[What you will do] The reply should hold every line of the data, unchanged and complete.
▬▬▬
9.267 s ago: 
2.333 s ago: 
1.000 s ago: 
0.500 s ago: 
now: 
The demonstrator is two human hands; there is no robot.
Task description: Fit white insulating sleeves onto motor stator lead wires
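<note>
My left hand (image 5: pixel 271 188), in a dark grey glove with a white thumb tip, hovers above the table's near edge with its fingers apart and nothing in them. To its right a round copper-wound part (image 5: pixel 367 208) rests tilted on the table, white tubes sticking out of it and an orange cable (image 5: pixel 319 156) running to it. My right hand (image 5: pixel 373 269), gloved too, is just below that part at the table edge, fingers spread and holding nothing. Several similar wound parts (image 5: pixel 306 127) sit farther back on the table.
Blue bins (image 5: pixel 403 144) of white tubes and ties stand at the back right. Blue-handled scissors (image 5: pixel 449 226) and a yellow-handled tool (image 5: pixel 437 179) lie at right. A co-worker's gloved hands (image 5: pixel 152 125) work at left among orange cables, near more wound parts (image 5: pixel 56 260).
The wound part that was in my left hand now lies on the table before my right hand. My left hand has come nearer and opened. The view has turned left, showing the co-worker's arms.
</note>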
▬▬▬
[Problem solution]
9.267 s ago: 
2.333 s ago: 
1.000 s ago: 
0.500 s ago: 
now: 
The demonstrator is two human hands; there is no robot.
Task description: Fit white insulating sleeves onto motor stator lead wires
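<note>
My left hand (image 5: pixel 271 188), in a dark grey glove with a white thumb tip, hovers above the table's near edge with its fingers apart and nothing in them. To its right a round copper-wound part (image 5: pixel 367 208) rests tilted on the table, white tubes sticking out of it and an orange cable (image 5: pixel 319 156) running to it. My right hand (image 5: pixel 373 269), gloved too, is just below that part at the table edge, fingers spread and holding nothing. Several similar wound parts (image 5: pixel 306 127) sit farther back on the table.
Blue bins (image 5: pixel 403 144) of white tubes and ties stand at the back right. Blue-handled scissors (image 5: pixel 449 226) and a yellow-handled tool (image 5: pixel 437 179) lie at right. A co-worker's gloved hands (image 5: pixel 152 125) work at left among orange cables, near more wound parts (image 5: pixel 56 260).
The wound part that was in my left hand now lies on the table before my right hand. My left hand has come nearer and opened. The view has turned left, showing the co-worker's arms.
</note>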

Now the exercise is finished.